Nel capitolo 20 del suo libro e riprendendo i temi delineati nell’Introduzione, Brodie arriva a porre la domanda teologica e cristologica decisiva: «È possibile per un cristiano credente accettare che Gesù Cristo non sia mai esistito come uno specifico individuo storico? A prima vista sembrerebbe di no. Il significato di Gesù come un individuo storico non è soltanto nel nostro cervello. Per molti è anche nelle ossa e nell’anima. Moltissimi cristiani si sentono connessi in qualche modo a Gesù e alla storia. E secondo il Credo cristiano, Gesù “ha sofferto sotto Ponzio Pilato”». La risposta che invece Brodie propone di dare a questa domanda muove da una sorta di dubbio espresso in questi termini: «Ma forse il cristianesimo al quale siamo abituati non è l’ultima parola.
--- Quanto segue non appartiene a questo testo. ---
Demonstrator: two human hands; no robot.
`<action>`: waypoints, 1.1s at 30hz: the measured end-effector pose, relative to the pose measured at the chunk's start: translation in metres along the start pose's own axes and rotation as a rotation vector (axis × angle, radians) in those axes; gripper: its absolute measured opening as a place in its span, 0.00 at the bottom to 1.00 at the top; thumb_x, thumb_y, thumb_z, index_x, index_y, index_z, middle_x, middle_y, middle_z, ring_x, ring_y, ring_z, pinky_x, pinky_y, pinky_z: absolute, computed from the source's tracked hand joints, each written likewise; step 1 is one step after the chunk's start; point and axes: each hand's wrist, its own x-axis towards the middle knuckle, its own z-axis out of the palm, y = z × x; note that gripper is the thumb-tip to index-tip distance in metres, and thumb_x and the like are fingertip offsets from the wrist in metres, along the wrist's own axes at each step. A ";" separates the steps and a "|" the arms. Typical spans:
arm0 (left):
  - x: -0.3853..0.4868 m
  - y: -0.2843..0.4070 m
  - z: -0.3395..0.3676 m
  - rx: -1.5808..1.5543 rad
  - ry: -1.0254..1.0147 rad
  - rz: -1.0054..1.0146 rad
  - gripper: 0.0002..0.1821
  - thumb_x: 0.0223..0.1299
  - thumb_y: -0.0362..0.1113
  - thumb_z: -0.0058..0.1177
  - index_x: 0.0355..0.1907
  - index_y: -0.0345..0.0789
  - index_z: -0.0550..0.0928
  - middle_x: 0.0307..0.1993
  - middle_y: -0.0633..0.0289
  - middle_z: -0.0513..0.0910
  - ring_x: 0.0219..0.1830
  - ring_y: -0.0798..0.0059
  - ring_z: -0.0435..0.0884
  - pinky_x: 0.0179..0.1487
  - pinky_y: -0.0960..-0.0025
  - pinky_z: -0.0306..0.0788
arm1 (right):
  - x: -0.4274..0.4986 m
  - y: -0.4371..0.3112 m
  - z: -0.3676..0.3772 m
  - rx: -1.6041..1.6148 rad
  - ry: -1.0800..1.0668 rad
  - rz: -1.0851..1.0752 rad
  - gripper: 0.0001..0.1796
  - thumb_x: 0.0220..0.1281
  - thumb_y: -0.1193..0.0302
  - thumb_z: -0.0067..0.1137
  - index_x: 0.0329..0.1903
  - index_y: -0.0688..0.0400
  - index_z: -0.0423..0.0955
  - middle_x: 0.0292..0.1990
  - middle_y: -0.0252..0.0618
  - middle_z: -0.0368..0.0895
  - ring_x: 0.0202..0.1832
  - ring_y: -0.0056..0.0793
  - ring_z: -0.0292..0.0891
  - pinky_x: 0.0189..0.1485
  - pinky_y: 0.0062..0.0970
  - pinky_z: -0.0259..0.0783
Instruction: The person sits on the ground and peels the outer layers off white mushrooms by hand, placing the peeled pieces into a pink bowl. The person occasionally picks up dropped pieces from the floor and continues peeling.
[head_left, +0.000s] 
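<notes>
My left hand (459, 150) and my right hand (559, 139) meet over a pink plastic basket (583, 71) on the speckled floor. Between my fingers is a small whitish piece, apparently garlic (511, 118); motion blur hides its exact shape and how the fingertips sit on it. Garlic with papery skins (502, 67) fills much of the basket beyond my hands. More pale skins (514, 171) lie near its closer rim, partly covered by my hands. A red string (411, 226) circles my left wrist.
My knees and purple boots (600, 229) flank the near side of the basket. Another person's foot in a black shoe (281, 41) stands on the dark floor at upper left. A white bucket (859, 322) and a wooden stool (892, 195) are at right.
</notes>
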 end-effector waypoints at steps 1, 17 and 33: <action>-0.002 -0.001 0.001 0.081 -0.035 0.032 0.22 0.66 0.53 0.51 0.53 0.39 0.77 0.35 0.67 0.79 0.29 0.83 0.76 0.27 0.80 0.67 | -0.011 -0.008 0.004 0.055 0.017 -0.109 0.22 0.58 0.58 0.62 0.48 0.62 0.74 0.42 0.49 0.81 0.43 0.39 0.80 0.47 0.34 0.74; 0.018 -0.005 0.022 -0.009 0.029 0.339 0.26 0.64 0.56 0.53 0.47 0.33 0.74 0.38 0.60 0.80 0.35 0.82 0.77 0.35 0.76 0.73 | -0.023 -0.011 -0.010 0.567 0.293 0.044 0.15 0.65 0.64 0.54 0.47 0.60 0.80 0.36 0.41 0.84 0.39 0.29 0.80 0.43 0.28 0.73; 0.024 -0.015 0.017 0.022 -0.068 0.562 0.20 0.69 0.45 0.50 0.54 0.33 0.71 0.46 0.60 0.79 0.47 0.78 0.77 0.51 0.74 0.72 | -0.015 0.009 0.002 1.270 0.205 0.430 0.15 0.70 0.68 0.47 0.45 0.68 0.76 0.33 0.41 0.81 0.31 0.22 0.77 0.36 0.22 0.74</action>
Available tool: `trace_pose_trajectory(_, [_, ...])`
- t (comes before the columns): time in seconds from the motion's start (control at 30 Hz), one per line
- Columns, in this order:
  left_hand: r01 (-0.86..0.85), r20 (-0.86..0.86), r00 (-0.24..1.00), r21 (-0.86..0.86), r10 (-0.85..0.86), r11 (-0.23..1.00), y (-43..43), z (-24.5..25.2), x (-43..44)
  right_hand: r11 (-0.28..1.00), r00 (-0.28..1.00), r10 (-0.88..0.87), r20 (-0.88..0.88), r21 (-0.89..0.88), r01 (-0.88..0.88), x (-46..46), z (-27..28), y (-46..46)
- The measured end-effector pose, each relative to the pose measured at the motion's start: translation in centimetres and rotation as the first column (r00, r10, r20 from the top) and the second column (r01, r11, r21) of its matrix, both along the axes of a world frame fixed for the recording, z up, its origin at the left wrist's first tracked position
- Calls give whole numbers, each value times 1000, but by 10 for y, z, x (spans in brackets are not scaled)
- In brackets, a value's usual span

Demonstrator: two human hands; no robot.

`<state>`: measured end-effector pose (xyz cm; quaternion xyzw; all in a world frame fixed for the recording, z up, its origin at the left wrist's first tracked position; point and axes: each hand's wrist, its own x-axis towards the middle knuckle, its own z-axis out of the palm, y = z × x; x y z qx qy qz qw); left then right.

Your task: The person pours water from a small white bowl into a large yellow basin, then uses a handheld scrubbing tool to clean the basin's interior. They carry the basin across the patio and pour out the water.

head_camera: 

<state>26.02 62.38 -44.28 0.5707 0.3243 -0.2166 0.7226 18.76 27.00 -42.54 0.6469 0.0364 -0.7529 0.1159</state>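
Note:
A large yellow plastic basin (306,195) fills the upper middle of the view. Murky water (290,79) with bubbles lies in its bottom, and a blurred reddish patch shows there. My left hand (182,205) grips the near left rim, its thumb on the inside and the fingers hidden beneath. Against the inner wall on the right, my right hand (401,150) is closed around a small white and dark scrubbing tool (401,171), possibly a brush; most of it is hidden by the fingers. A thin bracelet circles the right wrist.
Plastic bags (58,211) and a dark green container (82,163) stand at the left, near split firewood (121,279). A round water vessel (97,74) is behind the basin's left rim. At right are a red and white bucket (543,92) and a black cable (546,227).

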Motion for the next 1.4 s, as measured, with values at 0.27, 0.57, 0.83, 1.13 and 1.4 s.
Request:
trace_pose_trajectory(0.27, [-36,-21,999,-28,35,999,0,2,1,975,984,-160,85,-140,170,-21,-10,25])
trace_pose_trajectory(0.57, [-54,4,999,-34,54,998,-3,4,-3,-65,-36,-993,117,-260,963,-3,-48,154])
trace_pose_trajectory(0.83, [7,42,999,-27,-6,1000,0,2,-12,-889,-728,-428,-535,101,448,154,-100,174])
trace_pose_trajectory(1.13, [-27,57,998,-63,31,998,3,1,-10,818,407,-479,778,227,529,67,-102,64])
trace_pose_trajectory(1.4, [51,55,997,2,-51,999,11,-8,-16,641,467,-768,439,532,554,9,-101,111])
Abramo Lincoln disse una volta che ciò che noi abbiamo sono solo piccole dosi di cristianesimo, sufficienti per vaccinarci contro di esso». Brodie prosegue richiamando una propria riflessione risalente al 2009: «Il ripensamento del ruolo del pianeta Terra (da parte di Copernico e Galileo) offre un precedente per il ripensamento del ruolo di Cristo. Il cosmo e Cristo sono due grandi manifestazioni di Dio e della Parola di Dio. Nella Bibbia la Terra era al cuore della creazione divina e Cristo porta una nuova creazione. E come si è dovuto ripensare il ruolo della Terra nel cosmo, così si deve ripensare anche il ruolo di Cristo. Ripensare la Terra non è stato semplice. Solo nel 1984, con papa Giovanni Paolo II, la Chiesa Cattolica ha fatto ufficialmente pace con Galileo e ci vorrà del tempo per ripensare il ruolo di Cristo. Ma ciò che è essenziale è che il lento processo di ripensamento della creazione divina offra un precedente per ripensare il Cristo di Dio. La prospettiva di venire allontanati dal Gesù storico che ci è familiare può sembrare oscura e rappresentare una sfida eccessiva, ma la Terra non se ne è andata via e non lo farà neppure il vero significato della presenza di Gesù Cristo. Al contrario, [– conclude Brodie –] in un tempo nel quale la rappresentazione di Cristo si trova costretta entro limiti angusti – nei film, nei racconti e persino negli studi – vi è la possibilità di avvicinarsi al vero significato di Gesù».

Riferimenti:

Thomas L. Brodie, Beyond the Quest for the Historical Jesus. Memoir of a Discovery, Sheffield Phoenix Press, Sheffield UK, 2012.

I testi citati sono tratti (in una mia traduzione) dall’Introduzione, pag. XIII e XIV e dal capitolo 20 del libro.